Across West Africa, a familiar collision is taking place. Governments are announcing industrial targets. Entrepreneurs are building at speed. Trade frameworks are expanding. And yet the same structural constraint keeps surfacing in boardrooms, on factory floors, and in data centers from Lagos to Accra: electricity.

Nearly 600 million people across Africa still lack access to power, according to World Bank data. Nigeria alone accounts for more than 80 million of that figure — one of the largest single energy access deficits anywhere on earth. Even where connections exist, reliability remains a separate problem. Millions of businesses and households receive power that is inconsistent, insufficient, or simply absent during peak demand.

“Energy is not simply infrastructure,” said Ajibola Akindele, who leads Anglophone Africa operations at Schneider Electric. “It is the enabling condition for every serious growth strategy on the continent.”

Akindele has spent three decades working across African markets. His assessment carries the weight of operational experience rather than policy theory.

The financing picture sharpens the challenge. Achieving Africa’s energy access goals by 2030 is estimated to require around $200 billion annually. Current investment flows sit closer to $110 billion. That $90 billion annual gap is not simply a line-item problem. It compounds across every sector that depends on power to function — which is every sector.

Two Accelerants

Two forces are now intensifying the pressure simultaneously.

The first is artificial intelligence. Global data center electricity demand climbed roughly 17% in 2025, driven by AI workloads and cloud computing infrastructure. Nigeria’s data center capacity is already estimated at more than 130 megawatts. But operators continue running heavily on alternative power sources because grid stability cannot be relied upon. The digital transition, often discussed as though it lightens infrastructure requirements, is proving to be among the most power-intensive economic shifts in modern history.

The second force is industrial localisation. The African Continental Free Trade Area, if implemented effectively, could add more than $500 billion to Africa’s GDP by 2043 and drive substantial manufacturing expansion. Nigeria and its neighbours are repositioning themselves as production hubs. But the ambition repeatedly meets a hard stop. Industry estimates suggest energy-related inefficiencies cost the Nigerian economy tens of billions of dollars annually in lost productivity. A large share of manufacturers continue generating their own power through diesel systems because the grid cannot carry their load reliably.

A Distributed Solution

What has emerged in response is instructive. Roughly 70% of Schneider Electric’s African business is executed through small and medium-sized enterprise partners who translate global technology into locally relevant applications — embedding energy management systems, automation tools, and industrial controls into environments where infrastructure is still catching up.

The model reflects something important about how industrial progress actually moves in West Africa. Large flagship projects matter, but distributed capability — local technical expertise, entrepreneurial adaptation, smaller-scale integration — determines how quickly solutions reach scale.

Policy Realignment

The deeper requirement, analysts and industry executives argue, is conceptual. Energy policy and industrial policy across most West African economies are still designed and administered as separate domains. One governs generation and infrastructure investment. The other sets production targets. The link between them is assumed rather than built.

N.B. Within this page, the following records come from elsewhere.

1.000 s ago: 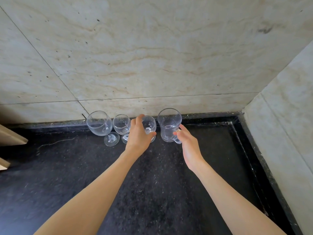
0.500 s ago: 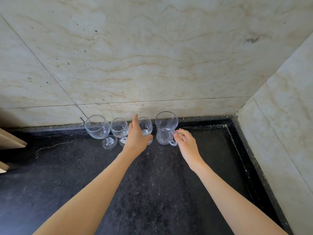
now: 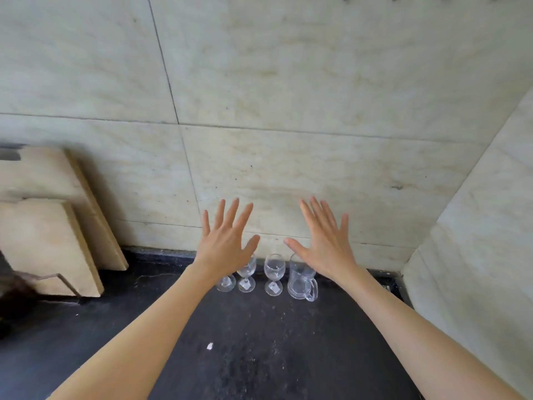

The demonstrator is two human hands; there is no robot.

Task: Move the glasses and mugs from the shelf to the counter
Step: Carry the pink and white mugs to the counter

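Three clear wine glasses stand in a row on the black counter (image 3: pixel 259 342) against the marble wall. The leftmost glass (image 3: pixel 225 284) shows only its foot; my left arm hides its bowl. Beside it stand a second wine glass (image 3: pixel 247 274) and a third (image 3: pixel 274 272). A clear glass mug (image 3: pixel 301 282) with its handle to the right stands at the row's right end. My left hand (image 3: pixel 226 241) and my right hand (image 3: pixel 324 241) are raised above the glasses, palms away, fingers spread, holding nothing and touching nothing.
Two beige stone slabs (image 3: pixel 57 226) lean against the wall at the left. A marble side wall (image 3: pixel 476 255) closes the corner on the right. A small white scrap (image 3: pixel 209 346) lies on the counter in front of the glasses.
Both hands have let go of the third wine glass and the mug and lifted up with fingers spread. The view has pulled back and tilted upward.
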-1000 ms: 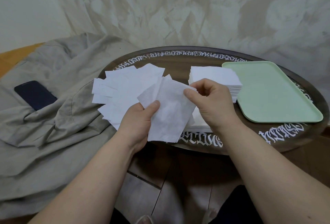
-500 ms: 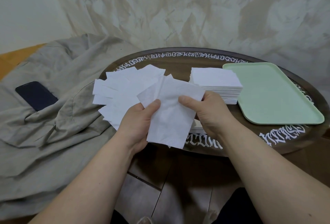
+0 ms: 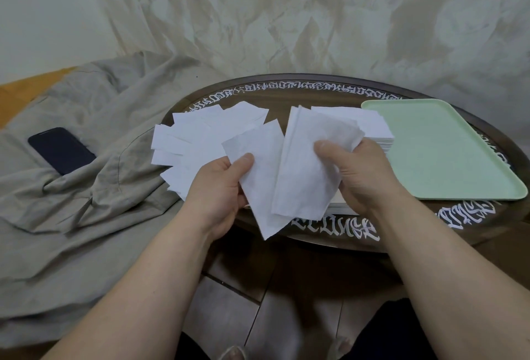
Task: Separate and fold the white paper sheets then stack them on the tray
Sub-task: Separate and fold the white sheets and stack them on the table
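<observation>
Far left we note a dark smartphone (image 3: 61,150) lying on rumpled grey cloth (image 3: 86,202), well apart from the work. On the left part of the oval bench (image 3: 286,93) we see a loose spread of white paper sheets (image 3: 200,130), fanned and overlapping. Our left hand (image 3: 218,187) pinches one white sheet (image 3: 255,176) with thumb on top and fingers curled beneath, holding it above the bench's near edge. Just beside it, our right hand (image 3: 358,173) grips a small bundle of sheets (image 3: 309,164), thumb pressed on its face and fingers wrapped behind; the two held papers overlap slightly. Behind the right hand sits a squared stack of white sheets (image 3: 375,127) on the bench. Far right lies the pale green tray (image 3: 447,153), touching that stack's side.
</observation>
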`<state>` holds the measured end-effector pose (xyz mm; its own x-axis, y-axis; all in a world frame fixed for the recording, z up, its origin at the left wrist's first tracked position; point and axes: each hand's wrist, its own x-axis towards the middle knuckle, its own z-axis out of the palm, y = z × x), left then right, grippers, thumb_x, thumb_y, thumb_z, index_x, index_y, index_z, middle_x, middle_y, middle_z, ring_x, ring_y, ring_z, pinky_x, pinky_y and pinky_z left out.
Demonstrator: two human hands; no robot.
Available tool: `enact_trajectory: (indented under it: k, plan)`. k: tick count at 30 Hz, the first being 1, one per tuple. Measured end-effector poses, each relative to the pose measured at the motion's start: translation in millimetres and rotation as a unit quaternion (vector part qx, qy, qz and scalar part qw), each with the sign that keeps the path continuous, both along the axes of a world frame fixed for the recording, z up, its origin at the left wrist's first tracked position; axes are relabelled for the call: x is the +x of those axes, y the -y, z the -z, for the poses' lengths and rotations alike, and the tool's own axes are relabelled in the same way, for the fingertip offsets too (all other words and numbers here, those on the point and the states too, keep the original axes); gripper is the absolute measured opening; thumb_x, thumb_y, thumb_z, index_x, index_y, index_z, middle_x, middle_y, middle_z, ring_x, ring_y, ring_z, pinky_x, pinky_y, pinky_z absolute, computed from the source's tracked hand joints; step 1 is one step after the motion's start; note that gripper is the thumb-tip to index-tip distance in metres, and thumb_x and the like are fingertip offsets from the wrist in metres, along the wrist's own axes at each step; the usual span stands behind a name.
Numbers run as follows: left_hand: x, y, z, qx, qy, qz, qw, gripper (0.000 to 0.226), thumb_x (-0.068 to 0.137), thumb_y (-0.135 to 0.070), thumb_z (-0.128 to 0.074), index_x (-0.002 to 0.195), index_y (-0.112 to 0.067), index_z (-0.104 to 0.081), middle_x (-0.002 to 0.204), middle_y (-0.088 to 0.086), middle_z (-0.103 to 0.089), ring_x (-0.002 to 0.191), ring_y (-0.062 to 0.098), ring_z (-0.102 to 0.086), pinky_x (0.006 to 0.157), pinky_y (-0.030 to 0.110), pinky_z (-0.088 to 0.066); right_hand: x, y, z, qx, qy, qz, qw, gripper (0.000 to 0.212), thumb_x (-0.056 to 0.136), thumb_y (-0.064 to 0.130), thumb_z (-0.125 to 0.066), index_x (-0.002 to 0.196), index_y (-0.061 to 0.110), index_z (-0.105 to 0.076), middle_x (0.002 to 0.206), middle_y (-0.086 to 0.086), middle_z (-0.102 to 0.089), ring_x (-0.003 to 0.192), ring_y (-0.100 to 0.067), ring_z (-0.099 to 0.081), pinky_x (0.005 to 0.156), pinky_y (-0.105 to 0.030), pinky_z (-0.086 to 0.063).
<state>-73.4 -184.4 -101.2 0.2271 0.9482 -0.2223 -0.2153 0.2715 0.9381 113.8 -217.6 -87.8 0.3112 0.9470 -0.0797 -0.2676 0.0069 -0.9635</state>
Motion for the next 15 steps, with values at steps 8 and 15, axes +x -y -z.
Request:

That assumption is costing competitiveness. Manufacturing currently contributes around 12% of Nigeria’s GDP, a modest share compared to established industrial economies. Energy instability is a direct constraint on that figure. Closing the gap requires more than added generation capacity. It requires integrating energy efficiency — particularly at the equipment level, in motors and industrial systems — directly into industrial design.

“The countries that resolve this alignment first will define the next phase of industrial growth in the region,” Akindele said.

West Africa has the ambition. The question now is whether its energy systems can be made to match it.